**What is expected:** Each line below must be printed again exactly.

**Given data:**
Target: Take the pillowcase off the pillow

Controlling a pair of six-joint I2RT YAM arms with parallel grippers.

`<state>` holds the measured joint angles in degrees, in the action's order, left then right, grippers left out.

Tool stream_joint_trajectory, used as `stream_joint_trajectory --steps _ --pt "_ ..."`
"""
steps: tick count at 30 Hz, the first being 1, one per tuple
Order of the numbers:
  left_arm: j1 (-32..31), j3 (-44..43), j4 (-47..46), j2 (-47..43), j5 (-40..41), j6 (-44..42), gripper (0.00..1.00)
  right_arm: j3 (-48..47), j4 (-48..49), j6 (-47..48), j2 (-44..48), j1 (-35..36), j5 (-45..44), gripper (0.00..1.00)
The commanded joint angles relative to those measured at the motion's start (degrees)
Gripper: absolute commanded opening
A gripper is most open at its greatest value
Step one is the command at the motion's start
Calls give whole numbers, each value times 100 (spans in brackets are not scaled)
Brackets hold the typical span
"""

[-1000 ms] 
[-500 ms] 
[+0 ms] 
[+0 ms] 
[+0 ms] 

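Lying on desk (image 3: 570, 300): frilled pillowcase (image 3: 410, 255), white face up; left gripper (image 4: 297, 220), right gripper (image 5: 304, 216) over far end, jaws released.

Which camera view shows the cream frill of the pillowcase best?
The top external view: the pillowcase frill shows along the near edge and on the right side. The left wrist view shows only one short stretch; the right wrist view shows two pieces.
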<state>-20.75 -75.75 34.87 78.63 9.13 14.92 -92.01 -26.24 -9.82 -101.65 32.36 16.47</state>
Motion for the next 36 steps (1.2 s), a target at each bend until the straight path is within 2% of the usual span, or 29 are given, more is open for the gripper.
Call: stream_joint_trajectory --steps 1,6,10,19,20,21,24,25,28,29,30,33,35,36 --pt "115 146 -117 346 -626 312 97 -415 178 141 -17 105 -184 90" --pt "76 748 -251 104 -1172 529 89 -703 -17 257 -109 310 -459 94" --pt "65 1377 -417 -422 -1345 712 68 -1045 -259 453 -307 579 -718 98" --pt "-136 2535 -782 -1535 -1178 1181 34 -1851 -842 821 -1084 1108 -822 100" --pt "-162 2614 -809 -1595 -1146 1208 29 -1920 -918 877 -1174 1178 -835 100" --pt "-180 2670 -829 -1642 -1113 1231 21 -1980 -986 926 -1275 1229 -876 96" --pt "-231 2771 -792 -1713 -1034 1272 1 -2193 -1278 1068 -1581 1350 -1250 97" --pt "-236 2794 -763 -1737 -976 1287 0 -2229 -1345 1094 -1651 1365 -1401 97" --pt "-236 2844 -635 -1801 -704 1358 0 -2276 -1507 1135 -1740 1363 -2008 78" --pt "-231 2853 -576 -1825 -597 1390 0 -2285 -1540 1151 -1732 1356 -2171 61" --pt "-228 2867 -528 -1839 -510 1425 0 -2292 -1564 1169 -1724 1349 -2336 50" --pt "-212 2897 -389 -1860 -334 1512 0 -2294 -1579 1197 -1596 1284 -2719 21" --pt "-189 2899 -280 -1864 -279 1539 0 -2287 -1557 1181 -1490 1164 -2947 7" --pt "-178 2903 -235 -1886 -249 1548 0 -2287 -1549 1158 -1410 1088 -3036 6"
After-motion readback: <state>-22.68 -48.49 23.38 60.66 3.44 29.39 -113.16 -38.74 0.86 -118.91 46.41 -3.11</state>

**The completed task:**
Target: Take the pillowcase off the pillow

Controlling a pair of six-joint I2RT YAM arms with parallel grippers.

`<state>` holds the measured joint angles in degrees, in the action's order, left then right, grippers left out.

Tool stream_joint_trajectory, used as `stream_joint_trajectory --steps _ --pt "_ ..."`
"""
steps: tick count at 30 Hz, the first being 1, one per tuple
Order of the numbers:
  left_arm: j1 (-32..31), j3 (-44..43), j4 (-47..46), j2 (-47..43), j5 (-40..41), j6 (-44..42), gripper (0.00..1.00)
  right_arm: j3 (-48..47), j4 (-48..49), j6 (-47..48), j2 (-44..48), j1 (-35..36), j5 (-45..44), gripper (0.00..1.00)
The commanded joint angles relative to those measured at the motion's start (degrees)
Gripper: absolute commanded opening
A gripper is most open at its greatest value
Step one is the command at the motion's start
Calls give whole numbers, each value times 100 (spans in brackets are not scaled)
Brackets hold the typical span
"""

[-1000 ms] 
[-500 ms] 
[+0 ms] 
[+0 ms] 
[+0 ms] 

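Lying on desk (image 3: 570, 300): frilled pillowcase (image 3: 410, 255), white face up; left gripper (image 4: 297, 220), right gripper (image 5: 304, 216) over far end, jaws released.

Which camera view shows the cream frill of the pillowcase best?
The top external view: the pillowcase frill shows along the near edge and on the right side. The left wrist view shows only one short stretch; the right wrist view shows two pieces.
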<state>-20.75 -75.75 34.87 78.63 9.13 14.92 -92.01 -26.24 -9.82 -101.65 32.36 16.47</state>
Motion for the next 36 steps (1.2 s), a target at each bend until the straight path is within 2% of the usual span, or 29 are given, more is open for the gripper.
Call: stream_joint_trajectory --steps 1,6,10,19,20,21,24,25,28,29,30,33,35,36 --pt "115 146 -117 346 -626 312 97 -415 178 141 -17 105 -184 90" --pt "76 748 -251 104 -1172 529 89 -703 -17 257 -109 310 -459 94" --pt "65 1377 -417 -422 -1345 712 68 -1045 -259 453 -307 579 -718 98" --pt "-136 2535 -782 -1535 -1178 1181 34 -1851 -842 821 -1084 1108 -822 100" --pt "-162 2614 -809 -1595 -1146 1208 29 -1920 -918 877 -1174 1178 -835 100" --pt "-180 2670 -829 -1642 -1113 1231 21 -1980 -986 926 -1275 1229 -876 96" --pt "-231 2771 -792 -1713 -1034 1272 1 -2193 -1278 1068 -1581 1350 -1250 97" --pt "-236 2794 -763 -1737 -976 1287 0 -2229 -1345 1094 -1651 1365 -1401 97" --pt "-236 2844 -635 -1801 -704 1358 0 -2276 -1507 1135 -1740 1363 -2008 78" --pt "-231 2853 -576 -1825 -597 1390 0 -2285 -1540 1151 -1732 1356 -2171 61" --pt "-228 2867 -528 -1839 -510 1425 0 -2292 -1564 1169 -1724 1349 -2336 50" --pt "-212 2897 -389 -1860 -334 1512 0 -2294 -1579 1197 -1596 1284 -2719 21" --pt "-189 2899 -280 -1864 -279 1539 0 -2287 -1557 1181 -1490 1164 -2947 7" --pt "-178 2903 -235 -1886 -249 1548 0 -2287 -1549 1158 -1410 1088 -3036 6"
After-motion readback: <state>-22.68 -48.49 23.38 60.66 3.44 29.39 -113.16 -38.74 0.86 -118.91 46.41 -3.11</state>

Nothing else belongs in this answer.